As drought parches California, obliterates its snowpack, and reduces rivers to trickles, a familiar feud over water has resurfaced. Farmers want more of it to irrigate their crops, while fishermen and environmentalists want more left in rivers to protect the state’s Chinook salmon.
Mainstream news outlets often portray the struggle as one between two groups ravaged by environmental whims and climate change. However, this interpretation weaves a false equivalence through the narrative. Whereas the state’s Chinook and coho salmon runs have withered to about a tenth of their historic magnitude, California’s agriculture industry has seen steady and soaring growth since its inception 150 years ago. Today, California’s farms occupy millions of acres, use 80 percent of our stored water supply, and produce about $50 billion in products each year, the majority of which is consumed out of state. Even in dry years, most of California’s farm acreage receives plenty of water, and total farm revenue does not substantially decline.
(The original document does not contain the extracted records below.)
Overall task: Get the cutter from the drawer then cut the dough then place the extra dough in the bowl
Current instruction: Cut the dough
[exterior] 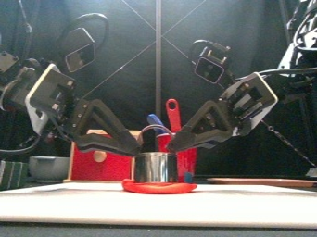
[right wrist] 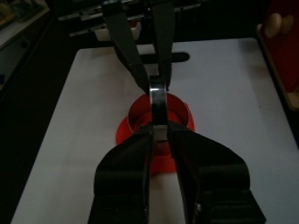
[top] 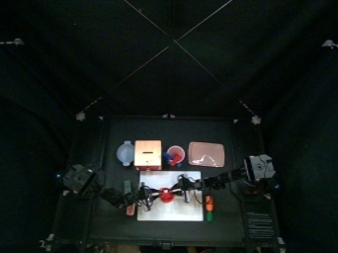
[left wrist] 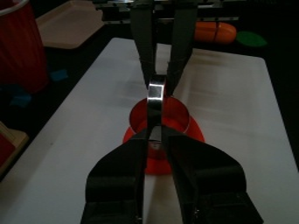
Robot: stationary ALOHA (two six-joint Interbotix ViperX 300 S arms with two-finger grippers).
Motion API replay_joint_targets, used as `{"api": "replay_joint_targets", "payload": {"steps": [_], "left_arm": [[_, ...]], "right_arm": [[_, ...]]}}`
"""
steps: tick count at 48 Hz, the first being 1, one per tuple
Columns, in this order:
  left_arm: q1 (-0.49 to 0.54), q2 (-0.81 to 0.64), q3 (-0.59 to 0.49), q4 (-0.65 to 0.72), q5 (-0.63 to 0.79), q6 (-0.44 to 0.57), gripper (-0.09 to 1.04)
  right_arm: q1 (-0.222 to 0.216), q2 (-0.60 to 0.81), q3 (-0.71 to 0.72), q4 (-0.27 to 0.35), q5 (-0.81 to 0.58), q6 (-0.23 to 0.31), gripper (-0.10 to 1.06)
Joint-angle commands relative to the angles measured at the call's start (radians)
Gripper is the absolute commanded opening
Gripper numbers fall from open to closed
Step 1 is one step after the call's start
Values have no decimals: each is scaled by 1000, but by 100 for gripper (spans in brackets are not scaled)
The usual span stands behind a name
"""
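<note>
Metal cutter (exterior: 158, 168) on red dough (exterior: 158, 186), left hand (exterior: 141, 143) and right hand (exterior: 172, 143) each pinching its rim

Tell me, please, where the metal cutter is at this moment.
In the front view the cutter stands mid-table on the red dough on the white board, between the left end effector and the right end effector.

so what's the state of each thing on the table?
cutter: upright, standing on the dough
dough: flat on the board, none lifted off
bowl: upright, no dough in it
cup: upright, knives in it
drawer: can't tell if open or shut
left end effector: shut on cutter
right end effector: shut on cutter
</note>
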Motion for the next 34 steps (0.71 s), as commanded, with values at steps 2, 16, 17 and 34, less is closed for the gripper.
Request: {"api": "replay_joint_targets", "payload": {"steps": [2, 16, 17, 34], "left_arm": [[17, -17, 0, -2, 6, 3, 61], [17, -14, -2, -3, 37, 3, 60], [17, -15, -2, -3, 38, 3, 60], [18, 2, 0, -6, 67, -2, 60]], "right_arm": [[23, -29, -5, 9, 26, 0, 55], [25, -28, -11, 9, 43, -2, 55], [25, -28, -12, 11, 43, -2, 55], [25, -12, -14, 11, 49, 9, 55]]}}
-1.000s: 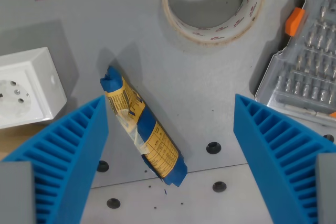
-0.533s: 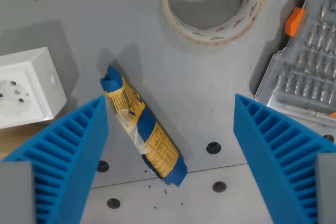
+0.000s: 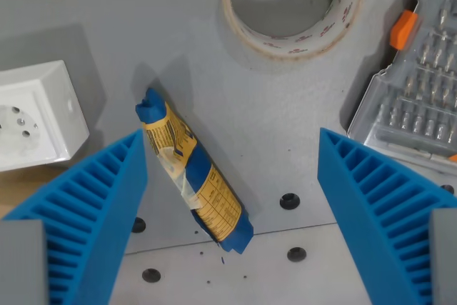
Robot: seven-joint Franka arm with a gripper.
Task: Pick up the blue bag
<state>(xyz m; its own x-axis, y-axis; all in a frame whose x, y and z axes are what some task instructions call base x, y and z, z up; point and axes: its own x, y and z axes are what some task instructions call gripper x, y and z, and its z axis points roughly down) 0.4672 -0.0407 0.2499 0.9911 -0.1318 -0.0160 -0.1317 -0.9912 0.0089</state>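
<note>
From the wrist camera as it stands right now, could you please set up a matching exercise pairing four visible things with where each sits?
Things:
1. blue bag
2. tape roll
3. white socket
4. bit case

Places:
A. the wrist view's right edge
B. top centre
C. between the open gripper fingers, nearer the wrist view's left one
D. the wrist view's left edge

Pairs: 1-C, 2-B, 3-D, 4-A
</note>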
The deterioration of the Central Valley’s aquatic ecosystems as the agriculture sector thrives represents the failure of a particular tenet of state policy known as the coequal goals. The Delta Stewardship Council is tasked with carrying out this objective, which mandates providing a reliable water supply for human users and protecting, restoring, and enhancing the state’s natural resources and wildlife. “The coequal goals,” the Council’s website states, “shall be achieved in a manner that protects and enhances the unique cultural, recreational, natural resource, and agricultural values of the Delta as an evolving place.”
John McManus, president of the Golden State Salmon Association, a fishery advocacy group that lobbies for habitat restoration projects and improved flow conditions for salmon, feels the coequal goals initiative has not significantly influenced policy. “It’s pretty clear that the coequal goals are only equal on paper,” he said in an interview. “In the real world, the big agricultural operations have always gotten more of the state’s water than any other community or group.”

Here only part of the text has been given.